Center for Art,
Research and Alliances

Duwawisioma (Victor Masayesva Jr.)

Fellow 2025–2027
Duwawisioma (Victor Masayesva Jr.)

Duwawisioma (Victor Masayesva Jr.) and Pippa Garner were selected as 2025–2027 CARA Fellows for the enduring influence of their unconventional experimentation across mediums. Working across writing, photography, and video, Duwawisioma is known for blurring the boundaries between documentary and experimental film through his use of abstract and poetic overlays. Foregrounding the lived experiences, traditions, and spiritual values of Indigenous nations, particularly the Hopi, his artistic practice provides forms of visual sovereignty and challenges colonial narratives by centering Indigenous perspectives and aesthetics.

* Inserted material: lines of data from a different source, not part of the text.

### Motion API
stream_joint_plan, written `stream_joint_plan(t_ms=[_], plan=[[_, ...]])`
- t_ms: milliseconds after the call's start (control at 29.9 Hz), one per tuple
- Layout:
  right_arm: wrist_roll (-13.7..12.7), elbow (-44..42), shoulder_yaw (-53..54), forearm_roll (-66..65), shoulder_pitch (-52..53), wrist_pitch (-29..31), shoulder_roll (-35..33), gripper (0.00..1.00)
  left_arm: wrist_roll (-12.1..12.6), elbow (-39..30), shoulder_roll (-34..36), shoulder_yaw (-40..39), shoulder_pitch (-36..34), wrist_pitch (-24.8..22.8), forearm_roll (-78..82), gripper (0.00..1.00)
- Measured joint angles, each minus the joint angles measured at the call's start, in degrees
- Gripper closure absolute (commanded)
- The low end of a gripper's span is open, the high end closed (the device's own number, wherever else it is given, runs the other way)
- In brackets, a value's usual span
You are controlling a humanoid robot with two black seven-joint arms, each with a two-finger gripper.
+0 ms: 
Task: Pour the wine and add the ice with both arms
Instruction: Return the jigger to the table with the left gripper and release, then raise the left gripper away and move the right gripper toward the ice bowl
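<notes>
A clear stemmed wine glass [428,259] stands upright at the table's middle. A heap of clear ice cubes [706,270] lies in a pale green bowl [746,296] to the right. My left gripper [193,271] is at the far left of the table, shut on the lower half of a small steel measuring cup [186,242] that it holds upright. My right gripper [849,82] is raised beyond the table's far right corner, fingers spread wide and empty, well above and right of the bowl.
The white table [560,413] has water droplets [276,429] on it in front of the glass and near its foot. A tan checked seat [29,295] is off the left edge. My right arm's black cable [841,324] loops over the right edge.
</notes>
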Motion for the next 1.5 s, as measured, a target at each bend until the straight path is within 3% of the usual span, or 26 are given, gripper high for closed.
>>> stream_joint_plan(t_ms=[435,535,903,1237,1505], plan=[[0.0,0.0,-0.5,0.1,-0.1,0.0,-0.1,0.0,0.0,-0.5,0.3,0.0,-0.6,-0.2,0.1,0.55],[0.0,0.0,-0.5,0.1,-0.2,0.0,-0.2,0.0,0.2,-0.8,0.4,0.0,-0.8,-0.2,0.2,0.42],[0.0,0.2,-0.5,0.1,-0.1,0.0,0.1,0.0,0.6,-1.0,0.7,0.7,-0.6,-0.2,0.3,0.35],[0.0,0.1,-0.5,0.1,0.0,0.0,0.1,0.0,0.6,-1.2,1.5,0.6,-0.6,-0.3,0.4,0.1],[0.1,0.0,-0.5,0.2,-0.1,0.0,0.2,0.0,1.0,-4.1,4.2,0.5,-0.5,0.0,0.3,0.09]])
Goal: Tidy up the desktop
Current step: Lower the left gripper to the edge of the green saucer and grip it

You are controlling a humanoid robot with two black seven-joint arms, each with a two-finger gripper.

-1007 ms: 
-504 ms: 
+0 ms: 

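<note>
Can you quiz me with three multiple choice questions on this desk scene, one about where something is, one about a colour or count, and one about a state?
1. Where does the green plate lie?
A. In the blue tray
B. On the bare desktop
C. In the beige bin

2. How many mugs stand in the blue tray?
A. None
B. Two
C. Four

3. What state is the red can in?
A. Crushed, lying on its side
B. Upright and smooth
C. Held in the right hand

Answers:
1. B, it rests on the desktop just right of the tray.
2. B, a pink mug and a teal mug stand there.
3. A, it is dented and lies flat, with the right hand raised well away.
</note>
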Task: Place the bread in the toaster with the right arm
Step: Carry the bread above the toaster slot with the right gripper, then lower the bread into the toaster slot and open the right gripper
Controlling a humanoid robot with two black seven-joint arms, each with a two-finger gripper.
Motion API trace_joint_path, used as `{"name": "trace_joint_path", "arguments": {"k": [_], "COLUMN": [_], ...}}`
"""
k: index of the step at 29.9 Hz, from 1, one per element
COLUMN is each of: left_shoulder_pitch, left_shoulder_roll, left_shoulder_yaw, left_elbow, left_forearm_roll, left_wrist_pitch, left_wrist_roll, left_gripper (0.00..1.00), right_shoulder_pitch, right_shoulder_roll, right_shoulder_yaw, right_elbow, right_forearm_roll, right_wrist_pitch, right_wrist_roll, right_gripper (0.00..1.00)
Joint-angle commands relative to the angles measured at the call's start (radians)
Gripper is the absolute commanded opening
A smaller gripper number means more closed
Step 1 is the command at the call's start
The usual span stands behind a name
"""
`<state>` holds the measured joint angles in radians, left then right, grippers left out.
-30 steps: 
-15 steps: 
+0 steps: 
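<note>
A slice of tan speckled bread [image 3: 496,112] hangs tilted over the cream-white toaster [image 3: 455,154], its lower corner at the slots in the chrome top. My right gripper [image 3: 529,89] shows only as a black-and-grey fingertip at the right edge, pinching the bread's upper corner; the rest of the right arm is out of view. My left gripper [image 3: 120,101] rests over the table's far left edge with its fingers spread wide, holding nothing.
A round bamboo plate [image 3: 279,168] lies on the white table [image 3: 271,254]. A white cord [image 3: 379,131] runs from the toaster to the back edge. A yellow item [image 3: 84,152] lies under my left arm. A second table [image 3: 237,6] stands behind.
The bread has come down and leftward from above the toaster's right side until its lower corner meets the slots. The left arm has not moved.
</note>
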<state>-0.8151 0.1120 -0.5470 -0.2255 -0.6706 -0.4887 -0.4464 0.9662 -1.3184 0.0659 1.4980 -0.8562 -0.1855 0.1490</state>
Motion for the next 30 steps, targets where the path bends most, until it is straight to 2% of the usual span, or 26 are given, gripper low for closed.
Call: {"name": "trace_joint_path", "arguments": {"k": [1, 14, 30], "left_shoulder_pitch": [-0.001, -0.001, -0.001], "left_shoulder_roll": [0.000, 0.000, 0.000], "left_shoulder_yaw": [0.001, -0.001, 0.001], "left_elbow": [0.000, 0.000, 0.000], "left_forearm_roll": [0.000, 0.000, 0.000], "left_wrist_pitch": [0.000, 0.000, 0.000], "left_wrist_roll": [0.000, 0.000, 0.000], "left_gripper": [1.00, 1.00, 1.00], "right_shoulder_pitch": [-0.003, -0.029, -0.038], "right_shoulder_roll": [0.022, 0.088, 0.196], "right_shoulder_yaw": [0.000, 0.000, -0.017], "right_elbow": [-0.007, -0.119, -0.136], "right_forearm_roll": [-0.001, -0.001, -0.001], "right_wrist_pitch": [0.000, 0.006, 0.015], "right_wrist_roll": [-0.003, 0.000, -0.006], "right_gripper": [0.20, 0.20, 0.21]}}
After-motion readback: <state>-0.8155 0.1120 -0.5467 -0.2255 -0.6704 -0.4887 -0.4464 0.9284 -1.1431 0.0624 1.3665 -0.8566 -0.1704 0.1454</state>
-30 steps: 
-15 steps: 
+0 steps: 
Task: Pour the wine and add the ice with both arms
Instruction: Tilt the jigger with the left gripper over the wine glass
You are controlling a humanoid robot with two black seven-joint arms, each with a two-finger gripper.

He uses technologies ranging from computer animation to experimental cinematography, and, in the process, reclaims them as tools of empowerment and resistance. He also maintains seasonal farming practices and looks after ceremonial responsibilities as the caretaker of the Dak Kiva, a traditional Hopi teaching space.

About Duwawisioma (Victor Masayesva Jr.)
Raised in the traditional Hopi village of Hoatvela, Duwawisioma (b. 1951) went on to Horace Mann School and Princeton University for his Western education. He returned home in 1978 to teach arts at the local community school and became the caretaker of the Dak Kiva, a teaching space where tribal knowledge is exchanged across generations. He sustains seasonal farming practices that are inextricably linked to Hopi ritual and ceremony. With his remaining time, he concentrates on writing, film, and photography.